English 'E'  

The English Language

"Phonemes are the sounds that make the language. For example, in Spanish you have a sound usually written 'j' (as in Guadalajara) that does not exist in English or French, but has a close equivalent in German and Russian. A beginner could be tempted to make it like a French 'r' but it's bad, because there's also an 'r' in Spanish. To a dedicated learner, phonemes are not very difficult to learn and they should come after 10-50 hours of study for a reasonable language. Beware that some languages use very complex phonemic systems, for example tonal languages like Mandarin Chinese, where not only must you learn to distinguish between sounds that seem very close, but also you must tell whether the syllable with that sound is climbing, flat, or descending." --from Phonemes: the sounds that make the language

English is the most common human language in North America as well as in other world regions. As languages go, it is rich in content with 500,000 everyday words and at least that many technical words, dwarfing the German vocabulary of about 185,000 words and the French vocabulary of less than 100,000. English is also transmitted to more than 100 million people every day by the five largest broadcasting companies (CBS, NBC, ABC, BBC, and CBC). According to the Top 10 countries with the most English language speakers, the current Top 10 English-speaking countries are as listed below.

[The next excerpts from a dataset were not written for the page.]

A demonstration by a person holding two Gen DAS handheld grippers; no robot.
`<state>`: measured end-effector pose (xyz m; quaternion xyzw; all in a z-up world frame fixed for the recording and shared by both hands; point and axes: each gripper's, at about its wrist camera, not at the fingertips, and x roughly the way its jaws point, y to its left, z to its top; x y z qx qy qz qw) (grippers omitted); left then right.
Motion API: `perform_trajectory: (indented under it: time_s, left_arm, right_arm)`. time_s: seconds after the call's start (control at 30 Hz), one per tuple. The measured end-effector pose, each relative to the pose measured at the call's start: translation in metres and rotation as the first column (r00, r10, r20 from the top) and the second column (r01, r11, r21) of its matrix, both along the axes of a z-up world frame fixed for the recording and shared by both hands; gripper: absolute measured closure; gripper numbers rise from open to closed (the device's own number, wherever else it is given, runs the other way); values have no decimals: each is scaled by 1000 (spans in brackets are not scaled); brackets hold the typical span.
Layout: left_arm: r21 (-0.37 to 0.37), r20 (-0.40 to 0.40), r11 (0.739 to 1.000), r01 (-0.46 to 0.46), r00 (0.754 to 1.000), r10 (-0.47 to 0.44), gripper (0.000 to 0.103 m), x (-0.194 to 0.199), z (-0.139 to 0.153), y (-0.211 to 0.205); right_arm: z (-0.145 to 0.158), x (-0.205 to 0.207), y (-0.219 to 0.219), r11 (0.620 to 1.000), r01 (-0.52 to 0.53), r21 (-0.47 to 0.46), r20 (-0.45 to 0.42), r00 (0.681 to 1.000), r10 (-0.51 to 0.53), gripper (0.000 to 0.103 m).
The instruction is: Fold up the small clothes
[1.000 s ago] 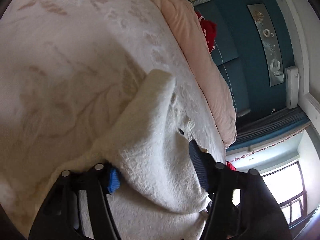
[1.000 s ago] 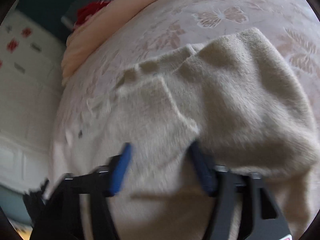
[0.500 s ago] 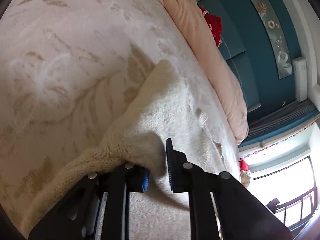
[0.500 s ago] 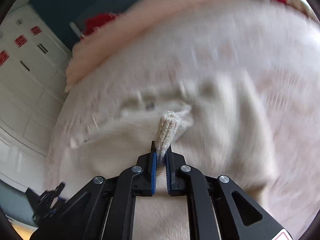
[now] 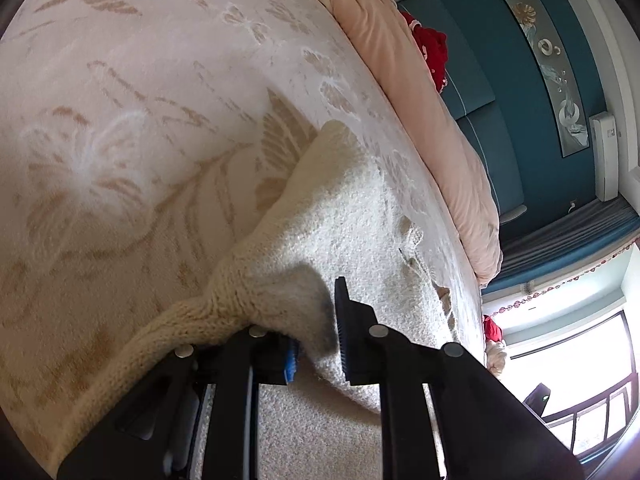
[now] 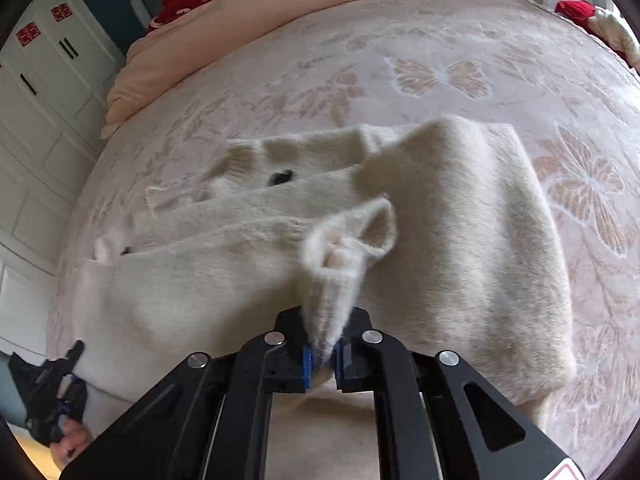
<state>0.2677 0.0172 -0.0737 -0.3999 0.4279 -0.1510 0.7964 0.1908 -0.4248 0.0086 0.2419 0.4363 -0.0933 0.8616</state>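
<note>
A cream fuzzy knit sweater [image 6: 460,220] lies spread on the bed, also in the left wrist view [image 5: 344,216]. My right gripper [image 6: 322,356] is shut on a ribbed sleeve cuff [image 6: 344,248] and holds it lifted above the sweater's body. My left gripper [image 5: 316,344] is shut on the sweater's ribbed bottom hem [image 5: 224,312] at a corner, close to the bed. The left gripper also shows at the lower left of the right wrist view [image 6: 52,396], at the sweater's edge.
The bed has a pink blanket with butterfly and flower patterns [image 6: 440,76]. A rolled peach duvet [image 5: 432,120] and red cloth [image 5: 430,46] lie along the headboard side. White wardrobe doors [image 6: 36,92] stand to the left; a window [image 5: 580,368] is beyond the bed.
Both grippers closed on the sweater: the right took the sleeve cuff and lifted it back, the left pinched the hem corner. The right view pulled away, showing more of the sweater.
</note>
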Motion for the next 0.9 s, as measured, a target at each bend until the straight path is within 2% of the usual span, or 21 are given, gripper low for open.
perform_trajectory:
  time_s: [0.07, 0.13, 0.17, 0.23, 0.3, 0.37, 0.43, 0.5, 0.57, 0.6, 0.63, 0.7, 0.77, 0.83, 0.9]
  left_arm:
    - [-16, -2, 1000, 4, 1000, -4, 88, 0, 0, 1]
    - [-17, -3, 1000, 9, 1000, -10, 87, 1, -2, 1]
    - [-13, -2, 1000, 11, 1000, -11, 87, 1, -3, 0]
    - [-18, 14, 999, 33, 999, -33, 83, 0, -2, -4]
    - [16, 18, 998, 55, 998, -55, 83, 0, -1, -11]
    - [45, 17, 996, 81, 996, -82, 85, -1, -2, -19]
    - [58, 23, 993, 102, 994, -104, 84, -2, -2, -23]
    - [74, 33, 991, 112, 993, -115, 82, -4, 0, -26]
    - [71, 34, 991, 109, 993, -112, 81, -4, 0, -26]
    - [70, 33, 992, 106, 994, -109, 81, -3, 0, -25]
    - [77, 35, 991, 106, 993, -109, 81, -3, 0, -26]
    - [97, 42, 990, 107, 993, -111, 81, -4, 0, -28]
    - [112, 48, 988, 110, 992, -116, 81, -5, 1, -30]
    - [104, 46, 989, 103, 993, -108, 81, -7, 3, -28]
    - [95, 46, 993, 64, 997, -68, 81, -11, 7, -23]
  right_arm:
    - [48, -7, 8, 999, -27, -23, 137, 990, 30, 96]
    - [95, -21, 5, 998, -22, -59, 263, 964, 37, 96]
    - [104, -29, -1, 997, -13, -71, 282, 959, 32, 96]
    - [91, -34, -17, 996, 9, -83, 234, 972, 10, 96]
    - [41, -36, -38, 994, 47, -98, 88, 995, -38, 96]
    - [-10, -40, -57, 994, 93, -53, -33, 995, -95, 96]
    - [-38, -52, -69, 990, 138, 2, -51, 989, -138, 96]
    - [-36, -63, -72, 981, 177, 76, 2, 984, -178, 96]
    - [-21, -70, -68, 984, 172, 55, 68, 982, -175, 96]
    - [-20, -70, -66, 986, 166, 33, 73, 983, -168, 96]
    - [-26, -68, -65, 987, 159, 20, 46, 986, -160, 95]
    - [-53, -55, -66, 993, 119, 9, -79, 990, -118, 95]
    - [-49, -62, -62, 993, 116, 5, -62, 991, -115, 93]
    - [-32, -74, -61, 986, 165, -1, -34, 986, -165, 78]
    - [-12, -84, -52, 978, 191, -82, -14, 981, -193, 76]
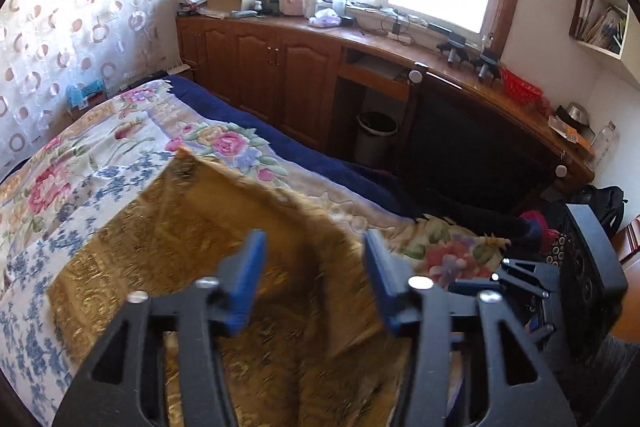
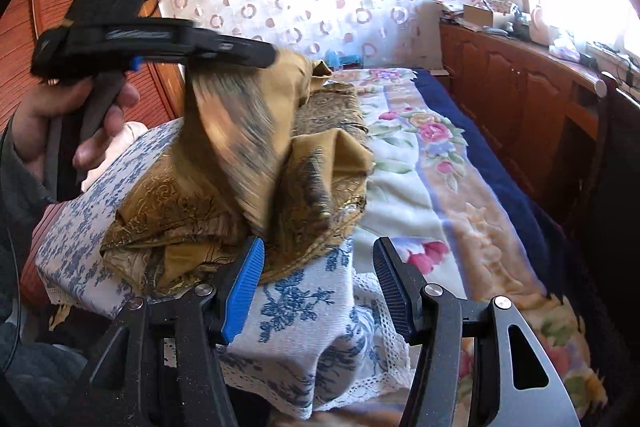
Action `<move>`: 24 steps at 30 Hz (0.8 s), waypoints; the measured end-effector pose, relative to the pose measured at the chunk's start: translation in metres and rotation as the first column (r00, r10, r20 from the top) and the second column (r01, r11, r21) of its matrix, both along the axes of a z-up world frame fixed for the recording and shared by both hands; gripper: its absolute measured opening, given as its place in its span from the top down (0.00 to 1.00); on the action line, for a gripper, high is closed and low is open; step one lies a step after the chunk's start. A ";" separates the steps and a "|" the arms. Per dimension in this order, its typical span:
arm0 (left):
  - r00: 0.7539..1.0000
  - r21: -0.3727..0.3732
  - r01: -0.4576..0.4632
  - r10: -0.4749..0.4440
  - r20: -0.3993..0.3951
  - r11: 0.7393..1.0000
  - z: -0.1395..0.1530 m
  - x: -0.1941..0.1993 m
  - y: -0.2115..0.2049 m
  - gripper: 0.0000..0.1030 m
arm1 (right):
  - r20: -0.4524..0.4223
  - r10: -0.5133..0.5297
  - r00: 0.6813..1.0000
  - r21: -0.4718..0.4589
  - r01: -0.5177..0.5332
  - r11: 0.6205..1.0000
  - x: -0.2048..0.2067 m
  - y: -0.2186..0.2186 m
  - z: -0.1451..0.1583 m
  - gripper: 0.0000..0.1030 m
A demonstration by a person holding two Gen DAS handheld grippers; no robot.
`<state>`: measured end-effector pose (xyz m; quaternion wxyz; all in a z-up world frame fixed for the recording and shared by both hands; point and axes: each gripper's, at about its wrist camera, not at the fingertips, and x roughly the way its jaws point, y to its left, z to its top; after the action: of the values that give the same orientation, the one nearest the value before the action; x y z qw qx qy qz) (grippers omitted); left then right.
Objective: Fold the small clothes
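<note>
The gold patterned cloth lies rumpled on a blue-and-white floral cover on the bed, filling the lower middle of the left wrist view. The left claw stands wide above it, with a blurred fold of cloth between its blue fingers; no pad can be seen pressing on it. In the right wrist view the right claw is open and empty at the lower centre, beside the cloth's near edge.
</note>
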<state>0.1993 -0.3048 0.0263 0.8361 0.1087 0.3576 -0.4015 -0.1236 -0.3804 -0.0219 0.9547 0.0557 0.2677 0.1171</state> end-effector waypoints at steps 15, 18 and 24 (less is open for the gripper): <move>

Country             No. Speakers 

1. USA 	            237,320,000
2. UK 	             58,090,000
3. Canada            18,218,000
4. Australia         15,561,000
5. Ireland 	      3,720,000
6. South Africa       3,700,000
7. New Zealand 	      3,338,000
8. Jamaica            2,460,000
9. Trinidad/Tobago    1,245,000
10. Guyana 	        764,000

English upper English lower


Each human language is characterized by its own alphabet, words, phonemes, and grammar (attribute or BNF grammar, a narrower concept than the everyday usage). Other intermediate categories like nouns, clauses, and phrases exist in a hierarchy ranging from the sounds of a language to the meaning of sound combinations. The words of the English language are written using a set of 26 letters from a Latin-based alphabet in use in England since the 7th century AD. The sentence "The quick brown fox jumps over the lazy dog" contains all of the letters in the English alphabet. An Old English alphabet of 24 letters in use since about 1000 AD gave rise to the present alphabet. Its letters and their relative frequencies in the English language are shown below.

A 8.17%
B 1.49%
C 2.78%
D 4.24%
E 12.70%
F 2.23%
G 2.02%
H 6.09%
I 6.97%
J 0.15%
K 0.77%
L 4.03%
M 2.41%
N 6.75%
O 7.51%
P 1.93%
Q 0.10%
R 5.99%
S 6.33%
T 9.06%
U 2.76%
V 0.98%
W 2.36%
X 0.15%
Y 1.97%
Z 0.07%

This frequency-of-letters table is the basis for many encoding schemes for both encryption and compression. For example, it is well-known that Morse code encodings are such that the most frequent letters have the shortest symbols, as shown here. A general method for determining the optimal encoding for an arbitrary sequence of strings and associated probabilities is called Huffman coding, an example of which is here. In the reverse case, if a simple 1-to-1 cipher is used to encrypt letters, the most common letter is apt to represent an "E", the second most a "T", etc. Many algorithms exist to hide these relationships.


The English language has about 40 phonemes, more than most languages due to the wide range of possible syllable structures in English. The phonemes can be divided into 2 large groups, those for which the vocal tract is relatively open and those involving a more restricted vocal tract. Sample digitized sentences containing all of the English phonemes from various geographic locations are shown below and are online at The Audio Archive.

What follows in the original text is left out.